I've been working on the yellow submarine today.

I added a keel at the bottom a week or so ago, made a moulding board and I've decided to scribe in some panel lines, then I'll cast, probably do this tomorrow- good fibreglassing weather at the moment.

Regarding fibreglassing time span. I tend to mix up some gelcoat, apply this in the morning, say 9-10am, by midday it's tacked off nicely.

I then cut up my pieces of glass tissue and CSM and lay them next to the mould.

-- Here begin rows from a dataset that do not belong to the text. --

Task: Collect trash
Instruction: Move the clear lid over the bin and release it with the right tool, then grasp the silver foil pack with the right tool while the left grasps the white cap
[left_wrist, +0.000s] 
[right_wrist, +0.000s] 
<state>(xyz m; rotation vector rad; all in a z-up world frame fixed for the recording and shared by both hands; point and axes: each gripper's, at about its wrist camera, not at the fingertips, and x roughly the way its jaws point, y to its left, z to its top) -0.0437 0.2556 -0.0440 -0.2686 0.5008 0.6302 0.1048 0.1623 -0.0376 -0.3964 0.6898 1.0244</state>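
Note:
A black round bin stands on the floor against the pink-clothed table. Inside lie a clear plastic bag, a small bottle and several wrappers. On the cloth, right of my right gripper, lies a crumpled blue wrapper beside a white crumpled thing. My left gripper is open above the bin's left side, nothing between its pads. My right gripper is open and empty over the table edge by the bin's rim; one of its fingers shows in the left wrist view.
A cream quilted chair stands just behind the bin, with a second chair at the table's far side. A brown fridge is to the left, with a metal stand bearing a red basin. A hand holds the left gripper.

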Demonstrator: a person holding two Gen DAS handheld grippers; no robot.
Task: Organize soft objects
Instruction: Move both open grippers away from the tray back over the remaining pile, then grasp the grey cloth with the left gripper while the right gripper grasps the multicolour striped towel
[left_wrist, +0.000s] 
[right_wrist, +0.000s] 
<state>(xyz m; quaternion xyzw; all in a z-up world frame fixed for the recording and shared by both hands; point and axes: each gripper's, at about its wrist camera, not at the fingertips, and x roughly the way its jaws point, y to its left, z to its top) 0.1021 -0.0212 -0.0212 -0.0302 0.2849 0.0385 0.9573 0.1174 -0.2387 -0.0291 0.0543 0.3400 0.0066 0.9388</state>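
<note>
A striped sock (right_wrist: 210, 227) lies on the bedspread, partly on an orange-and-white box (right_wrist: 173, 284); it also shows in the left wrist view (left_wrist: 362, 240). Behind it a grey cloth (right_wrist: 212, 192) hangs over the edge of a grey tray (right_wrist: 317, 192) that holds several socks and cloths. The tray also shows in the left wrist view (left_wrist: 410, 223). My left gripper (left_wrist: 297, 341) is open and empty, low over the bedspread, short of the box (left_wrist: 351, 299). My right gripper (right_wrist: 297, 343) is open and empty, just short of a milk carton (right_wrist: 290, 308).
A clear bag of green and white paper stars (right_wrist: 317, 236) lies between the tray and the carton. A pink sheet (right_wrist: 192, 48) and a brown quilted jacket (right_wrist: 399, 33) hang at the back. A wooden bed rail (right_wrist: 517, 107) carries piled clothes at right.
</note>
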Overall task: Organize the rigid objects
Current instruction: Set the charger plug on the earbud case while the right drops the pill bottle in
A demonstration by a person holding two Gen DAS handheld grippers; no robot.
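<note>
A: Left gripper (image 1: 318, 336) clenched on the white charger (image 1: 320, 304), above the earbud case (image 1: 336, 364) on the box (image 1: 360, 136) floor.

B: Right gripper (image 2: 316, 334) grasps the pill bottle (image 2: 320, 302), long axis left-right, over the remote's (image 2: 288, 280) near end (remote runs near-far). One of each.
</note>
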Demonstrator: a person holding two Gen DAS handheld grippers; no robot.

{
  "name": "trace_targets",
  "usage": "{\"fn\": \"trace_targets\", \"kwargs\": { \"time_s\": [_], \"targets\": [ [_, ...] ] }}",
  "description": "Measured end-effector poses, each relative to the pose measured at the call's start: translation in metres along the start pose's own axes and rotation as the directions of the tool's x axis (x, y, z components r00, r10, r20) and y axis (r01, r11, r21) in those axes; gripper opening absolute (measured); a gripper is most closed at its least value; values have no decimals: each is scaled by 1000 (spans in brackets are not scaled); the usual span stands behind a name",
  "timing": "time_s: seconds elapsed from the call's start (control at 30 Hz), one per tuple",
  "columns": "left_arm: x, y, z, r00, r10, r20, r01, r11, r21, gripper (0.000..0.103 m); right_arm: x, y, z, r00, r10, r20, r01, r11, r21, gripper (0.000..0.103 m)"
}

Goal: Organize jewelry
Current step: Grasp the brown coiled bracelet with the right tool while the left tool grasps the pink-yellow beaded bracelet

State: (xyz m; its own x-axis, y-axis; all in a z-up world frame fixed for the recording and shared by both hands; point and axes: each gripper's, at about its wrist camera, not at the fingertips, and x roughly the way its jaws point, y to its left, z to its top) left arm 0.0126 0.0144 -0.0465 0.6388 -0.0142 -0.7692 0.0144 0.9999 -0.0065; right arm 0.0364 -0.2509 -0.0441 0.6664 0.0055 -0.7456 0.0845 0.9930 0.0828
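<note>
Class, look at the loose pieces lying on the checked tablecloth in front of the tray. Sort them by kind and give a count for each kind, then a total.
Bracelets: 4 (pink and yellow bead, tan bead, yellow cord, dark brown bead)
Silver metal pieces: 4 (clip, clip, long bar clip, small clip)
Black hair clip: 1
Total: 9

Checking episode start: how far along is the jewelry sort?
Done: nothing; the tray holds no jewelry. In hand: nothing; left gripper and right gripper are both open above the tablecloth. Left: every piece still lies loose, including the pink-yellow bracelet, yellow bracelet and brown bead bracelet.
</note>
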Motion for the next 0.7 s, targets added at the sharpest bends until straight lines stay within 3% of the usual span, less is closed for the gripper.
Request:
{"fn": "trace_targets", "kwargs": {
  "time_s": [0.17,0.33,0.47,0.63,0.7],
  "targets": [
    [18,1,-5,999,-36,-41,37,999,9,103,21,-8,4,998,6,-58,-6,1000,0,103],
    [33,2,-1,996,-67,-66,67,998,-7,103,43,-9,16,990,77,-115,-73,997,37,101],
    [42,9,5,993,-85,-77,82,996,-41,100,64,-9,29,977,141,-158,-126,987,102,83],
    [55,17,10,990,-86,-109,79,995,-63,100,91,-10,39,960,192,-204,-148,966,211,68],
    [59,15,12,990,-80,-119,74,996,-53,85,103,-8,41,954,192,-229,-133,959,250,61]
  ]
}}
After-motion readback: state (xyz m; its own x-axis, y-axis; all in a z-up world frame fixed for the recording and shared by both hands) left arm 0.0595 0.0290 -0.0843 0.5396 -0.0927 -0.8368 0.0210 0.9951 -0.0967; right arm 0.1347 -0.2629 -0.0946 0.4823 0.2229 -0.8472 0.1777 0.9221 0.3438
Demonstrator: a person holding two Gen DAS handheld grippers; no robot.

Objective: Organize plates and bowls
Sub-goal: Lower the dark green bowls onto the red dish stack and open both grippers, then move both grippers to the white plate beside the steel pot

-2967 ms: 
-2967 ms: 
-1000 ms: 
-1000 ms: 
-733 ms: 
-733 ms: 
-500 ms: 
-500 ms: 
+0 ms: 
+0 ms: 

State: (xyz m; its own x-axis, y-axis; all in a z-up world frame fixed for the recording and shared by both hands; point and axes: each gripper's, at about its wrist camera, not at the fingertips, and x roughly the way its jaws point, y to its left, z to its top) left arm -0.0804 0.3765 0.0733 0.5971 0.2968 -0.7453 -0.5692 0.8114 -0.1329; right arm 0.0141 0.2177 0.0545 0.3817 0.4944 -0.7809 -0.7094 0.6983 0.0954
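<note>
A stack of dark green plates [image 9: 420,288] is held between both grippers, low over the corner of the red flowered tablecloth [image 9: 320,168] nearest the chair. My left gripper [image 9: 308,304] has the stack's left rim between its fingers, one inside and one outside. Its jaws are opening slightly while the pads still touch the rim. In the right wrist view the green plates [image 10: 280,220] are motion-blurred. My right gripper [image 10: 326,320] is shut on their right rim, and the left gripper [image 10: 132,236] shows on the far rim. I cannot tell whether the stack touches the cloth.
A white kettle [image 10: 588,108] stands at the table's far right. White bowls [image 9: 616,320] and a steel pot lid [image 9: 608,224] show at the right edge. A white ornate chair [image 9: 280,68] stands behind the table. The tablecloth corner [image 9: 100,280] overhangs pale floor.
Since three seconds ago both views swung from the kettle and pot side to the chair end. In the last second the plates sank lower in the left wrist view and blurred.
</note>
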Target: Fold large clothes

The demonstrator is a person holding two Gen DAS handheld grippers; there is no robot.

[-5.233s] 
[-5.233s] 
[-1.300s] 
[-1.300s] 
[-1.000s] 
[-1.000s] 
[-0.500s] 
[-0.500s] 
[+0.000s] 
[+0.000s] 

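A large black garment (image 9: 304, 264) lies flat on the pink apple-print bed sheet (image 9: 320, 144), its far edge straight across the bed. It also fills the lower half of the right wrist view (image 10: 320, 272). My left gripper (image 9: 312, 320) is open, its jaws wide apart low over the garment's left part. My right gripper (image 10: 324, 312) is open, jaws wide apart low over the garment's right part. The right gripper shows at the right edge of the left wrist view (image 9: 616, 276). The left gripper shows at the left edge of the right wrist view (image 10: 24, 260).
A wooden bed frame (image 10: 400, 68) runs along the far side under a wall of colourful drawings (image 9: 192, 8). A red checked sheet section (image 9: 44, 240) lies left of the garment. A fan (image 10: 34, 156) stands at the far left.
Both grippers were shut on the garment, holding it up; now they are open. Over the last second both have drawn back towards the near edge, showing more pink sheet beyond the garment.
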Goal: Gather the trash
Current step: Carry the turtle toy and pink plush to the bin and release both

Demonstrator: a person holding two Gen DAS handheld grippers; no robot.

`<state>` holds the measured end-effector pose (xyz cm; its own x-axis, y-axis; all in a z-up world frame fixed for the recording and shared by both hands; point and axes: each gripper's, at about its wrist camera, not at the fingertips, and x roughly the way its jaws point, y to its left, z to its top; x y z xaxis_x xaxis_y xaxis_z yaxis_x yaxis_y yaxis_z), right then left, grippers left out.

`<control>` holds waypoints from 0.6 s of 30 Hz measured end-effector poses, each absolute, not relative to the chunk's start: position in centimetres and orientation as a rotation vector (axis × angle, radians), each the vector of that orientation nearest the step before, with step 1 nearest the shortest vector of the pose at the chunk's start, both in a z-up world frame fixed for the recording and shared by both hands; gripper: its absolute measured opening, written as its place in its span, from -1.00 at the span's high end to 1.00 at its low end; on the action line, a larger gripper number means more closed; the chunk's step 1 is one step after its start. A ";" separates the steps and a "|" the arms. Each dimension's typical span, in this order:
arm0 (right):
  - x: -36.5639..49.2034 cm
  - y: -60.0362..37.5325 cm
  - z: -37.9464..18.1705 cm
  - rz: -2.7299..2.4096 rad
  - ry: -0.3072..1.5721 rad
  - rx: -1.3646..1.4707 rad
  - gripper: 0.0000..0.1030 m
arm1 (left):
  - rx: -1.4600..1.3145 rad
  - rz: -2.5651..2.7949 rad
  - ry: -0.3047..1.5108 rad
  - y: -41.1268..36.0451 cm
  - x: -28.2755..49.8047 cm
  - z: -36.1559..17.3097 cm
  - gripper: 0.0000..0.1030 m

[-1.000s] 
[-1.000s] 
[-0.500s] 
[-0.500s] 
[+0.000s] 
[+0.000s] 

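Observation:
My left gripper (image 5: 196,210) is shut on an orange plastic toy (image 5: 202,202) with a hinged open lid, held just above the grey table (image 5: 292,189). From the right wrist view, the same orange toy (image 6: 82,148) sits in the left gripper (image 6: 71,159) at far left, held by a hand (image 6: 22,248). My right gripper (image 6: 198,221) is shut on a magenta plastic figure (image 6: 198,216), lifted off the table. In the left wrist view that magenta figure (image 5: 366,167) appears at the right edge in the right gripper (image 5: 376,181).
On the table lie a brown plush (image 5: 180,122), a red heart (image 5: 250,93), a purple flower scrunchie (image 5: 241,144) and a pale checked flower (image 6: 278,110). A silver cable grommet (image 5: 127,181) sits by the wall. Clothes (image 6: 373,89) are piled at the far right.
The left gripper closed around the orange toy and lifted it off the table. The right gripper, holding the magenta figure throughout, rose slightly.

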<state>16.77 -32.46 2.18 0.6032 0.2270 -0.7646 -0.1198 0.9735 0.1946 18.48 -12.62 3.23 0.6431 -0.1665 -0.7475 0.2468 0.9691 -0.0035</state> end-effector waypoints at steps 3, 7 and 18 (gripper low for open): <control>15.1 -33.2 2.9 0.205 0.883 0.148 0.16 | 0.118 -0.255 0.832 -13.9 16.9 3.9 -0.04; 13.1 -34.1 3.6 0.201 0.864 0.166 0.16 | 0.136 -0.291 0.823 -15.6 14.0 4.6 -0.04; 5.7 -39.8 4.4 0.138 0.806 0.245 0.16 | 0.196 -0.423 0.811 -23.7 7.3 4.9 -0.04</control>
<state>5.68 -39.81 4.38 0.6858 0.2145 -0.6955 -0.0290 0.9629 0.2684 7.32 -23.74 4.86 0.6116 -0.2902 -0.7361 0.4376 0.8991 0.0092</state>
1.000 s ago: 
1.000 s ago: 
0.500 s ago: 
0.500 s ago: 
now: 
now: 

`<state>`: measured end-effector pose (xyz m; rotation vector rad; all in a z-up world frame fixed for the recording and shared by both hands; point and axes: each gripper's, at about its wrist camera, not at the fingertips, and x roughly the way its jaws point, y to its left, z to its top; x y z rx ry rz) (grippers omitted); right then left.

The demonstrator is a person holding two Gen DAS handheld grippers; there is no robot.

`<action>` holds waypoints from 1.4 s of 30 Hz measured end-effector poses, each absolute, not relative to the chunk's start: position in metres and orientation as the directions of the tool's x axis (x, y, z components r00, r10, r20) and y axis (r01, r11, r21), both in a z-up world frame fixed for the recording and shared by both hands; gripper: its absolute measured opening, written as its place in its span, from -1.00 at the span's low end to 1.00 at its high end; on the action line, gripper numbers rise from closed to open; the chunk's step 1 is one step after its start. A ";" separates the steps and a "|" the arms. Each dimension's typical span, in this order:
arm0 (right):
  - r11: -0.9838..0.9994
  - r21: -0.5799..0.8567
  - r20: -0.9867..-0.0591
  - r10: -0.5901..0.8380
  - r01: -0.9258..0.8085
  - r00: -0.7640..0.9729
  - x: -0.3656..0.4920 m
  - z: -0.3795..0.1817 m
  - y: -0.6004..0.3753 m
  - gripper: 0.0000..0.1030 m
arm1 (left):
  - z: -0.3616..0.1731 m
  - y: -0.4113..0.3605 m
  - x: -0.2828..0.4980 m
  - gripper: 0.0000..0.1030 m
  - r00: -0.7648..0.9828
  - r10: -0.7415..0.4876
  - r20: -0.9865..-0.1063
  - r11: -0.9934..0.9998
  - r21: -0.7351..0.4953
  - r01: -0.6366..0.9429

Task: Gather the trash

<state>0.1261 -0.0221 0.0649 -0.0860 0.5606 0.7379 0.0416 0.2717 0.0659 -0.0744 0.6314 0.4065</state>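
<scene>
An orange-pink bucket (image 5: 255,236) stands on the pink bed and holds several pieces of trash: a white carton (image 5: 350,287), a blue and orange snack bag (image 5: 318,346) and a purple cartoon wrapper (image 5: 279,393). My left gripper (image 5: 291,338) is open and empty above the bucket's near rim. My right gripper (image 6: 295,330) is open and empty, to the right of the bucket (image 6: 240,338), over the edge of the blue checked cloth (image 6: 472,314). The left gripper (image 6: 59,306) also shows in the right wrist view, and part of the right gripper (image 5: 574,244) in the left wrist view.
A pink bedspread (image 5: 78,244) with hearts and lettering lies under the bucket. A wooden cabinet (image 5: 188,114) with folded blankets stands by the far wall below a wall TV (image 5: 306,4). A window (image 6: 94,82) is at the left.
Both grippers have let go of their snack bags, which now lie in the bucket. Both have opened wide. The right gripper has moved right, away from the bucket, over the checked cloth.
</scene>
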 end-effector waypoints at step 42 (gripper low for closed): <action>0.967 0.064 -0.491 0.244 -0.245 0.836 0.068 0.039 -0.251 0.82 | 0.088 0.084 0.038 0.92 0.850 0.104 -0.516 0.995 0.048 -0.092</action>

Mix up some resin apply, to the mould add glass, stipple in more resin to fully wet it out, consolidate with a roller, add more glass, resin etc.

I don't add any more than two layers of 300 gram matt and perhaps one layer of tissue in one application, else I find it can get a bit unmanageable.

This is enough reinforcement for a smaller model (i.e. up to a metre or so)

I find the limiting factor is the pot life of the resin- it can kick-off awfully fast in hot weather, so I like to work with smaller quantities to avoid wastage.

The main thing to avoid is leaving too much time between the gelcoat and fibreglass stage.

If this is too long, then the gelcoat loses it's tackiness to some degree and then it won't bond well with subsequent layers of resin and glass.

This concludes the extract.